Results from a large-scale analysis study linking weight loss to ALS genetics
Summary by Sarah Roscoe, PhD student, the University of Sheffield
Genome-wide Meta-analysis Finds the ACSL5-ZDHHC6 Locus is Associated with ALS and Links Weight Loss to the Disease Genetics, (Iacoangeli et al., October 2020, Cell Reports, Vol 33, Issue 4). DOI: 10.1016/j.celrep.2020.108323
27 October 2020
Accounting for 65-85 % of MND cases, amyotrophic lateral sclerosis (ALS) is an incurable, progressive neurodegenerative disorder. Although frequently overlooked, people living with ALS (plwALS) often experience problems with their nutrition, with approximately 16 – 53 % of plwMND becoming malnourished and experiencing significant weight loss during the course of the disease. Weight loss is known to be a factor responsible for speeding up the progression of MND, and shortening life expectancy. It is therefore important to monitor and understand changes in the nutritional status of plwALS. Currently, this is done by measuring people’s weight and body composition; which can be broken down into the proportion of body fat and ‘non-fat’ mass (i.e., everything else in the body, including bones, organs and muscles).

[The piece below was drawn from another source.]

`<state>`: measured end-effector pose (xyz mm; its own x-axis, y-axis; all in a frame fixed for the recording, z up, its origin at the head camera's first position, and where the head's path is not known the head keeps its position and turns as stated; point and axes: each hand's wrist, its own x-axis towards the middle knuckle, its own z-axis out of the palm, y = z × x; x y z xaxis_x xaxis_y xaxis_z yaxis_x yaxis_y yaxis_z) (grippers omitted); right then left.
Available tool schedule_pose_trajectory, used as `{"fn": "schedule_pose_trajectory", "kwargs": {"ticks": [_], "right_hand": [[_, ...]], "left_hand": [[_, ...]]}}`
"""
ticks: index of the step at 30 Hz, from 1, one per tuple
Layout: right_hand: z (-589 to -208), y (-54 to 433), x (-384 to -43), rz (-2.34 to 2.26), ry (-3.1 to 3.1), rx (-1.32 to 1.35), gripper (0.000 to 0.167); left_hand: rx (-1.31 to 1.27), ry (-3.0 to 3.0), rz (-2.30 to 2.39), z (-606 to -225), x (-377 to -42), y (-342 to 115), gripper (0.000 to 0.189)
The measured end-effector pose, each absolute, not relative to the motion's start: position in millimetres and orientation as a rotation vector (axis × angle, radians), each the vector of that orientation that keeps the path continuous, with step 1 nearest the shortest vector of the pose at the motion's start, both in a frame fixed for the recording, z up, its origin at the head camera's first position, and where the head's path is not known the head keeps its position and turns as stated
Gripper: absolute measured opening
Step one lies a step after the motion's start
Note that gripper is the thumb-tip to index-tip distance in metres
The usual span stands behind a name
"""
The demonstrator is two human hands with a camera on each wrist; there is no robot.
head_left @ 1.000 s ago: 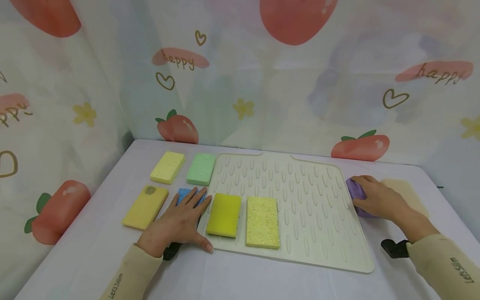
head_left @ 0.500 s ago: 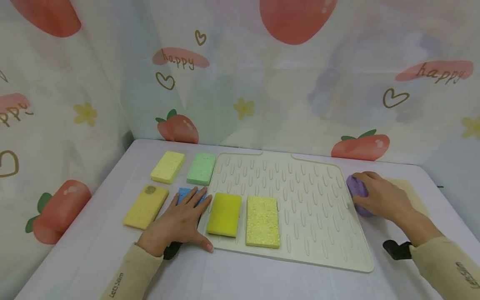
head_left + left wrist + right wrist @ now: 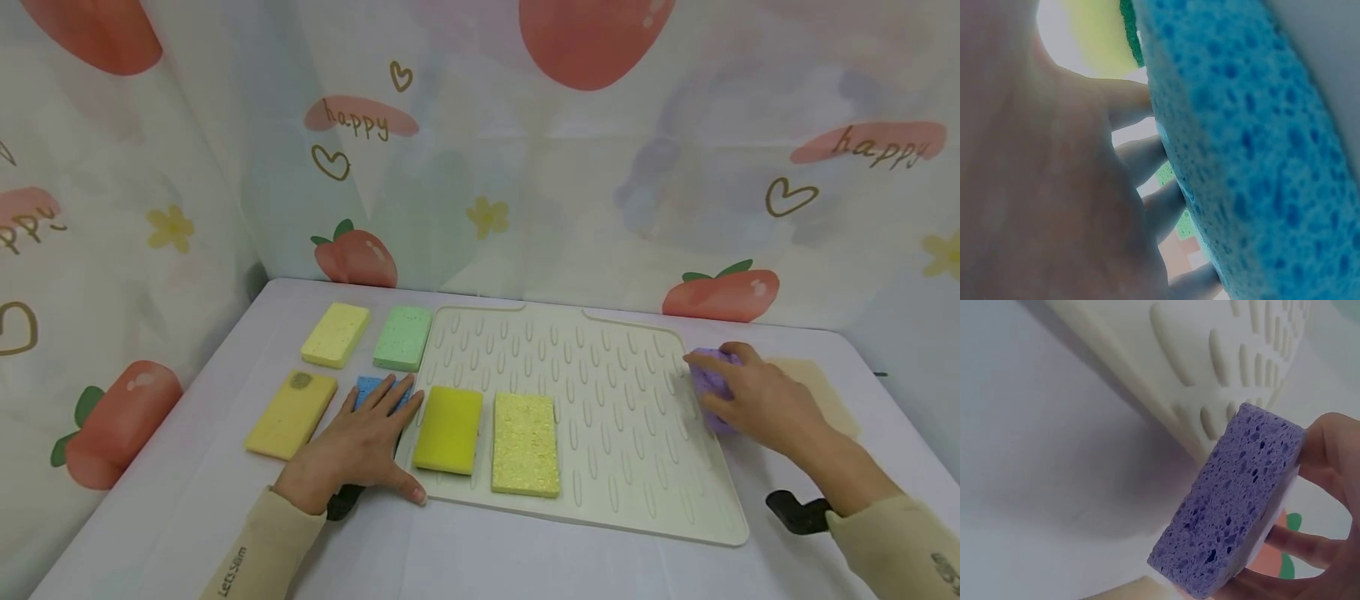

Genes are instruction manuals for the cell, made from sections of DNA; genes tell the cell what to do. Variations from the correct sequence of DNA within a gene are called mutations. The entire set of an organism’s instructions is known as a genome. These instructions have been identified and named in genetic databases.
ACSL5 is a gene known to play a key role in the conversion of nutrients from food and fluid intake into fatty acids (the building blocks of fat in the body). Mutations in the ACSL5 gene have previously been linked to rapid weight loss. The authors of this report conducted a large-scale analysis of three independent ALS genetic databases, comparing the entire genomes of 86,196 individuals (22,877 plwALS and 63,319 healthy controls) across multiple ethnicities (Chinese, European and Australian).
They noticed a change in the DNA sequence of ACSL5 in plwALS, but not in the healthy controls.
They then investigated the effect of this change within the ACSL5 gene with body composition, body mass index and weight in 77 plwALS and 77 healthy controls. For 67/77 plwALS, they were able to compare weight and body composition measurements taken during the course of the disease, with the presence of the ACSL5 mutation. They noticed that patients with the ACSL5 mutation had a much lower muscle mass than healthy individuals, which declined more rapidly, over a shorter period of time. This means that the development of ALS is sped up for these individuals, resulting in a shorter life expectancy.
Whilst this report highlights the involvement of ACSL5 in weight loss in ALS patients, these results are unable to distinguish whether ACSL5 causes weight loss as a result of ALS, or whether ALS is a result of weight loss, due to variations within ACSL5. A larger sample size, with measurements collected over a longer period of time are needed to make more certain conclusions between ACSL5 and its involvement in weight loss in ALS.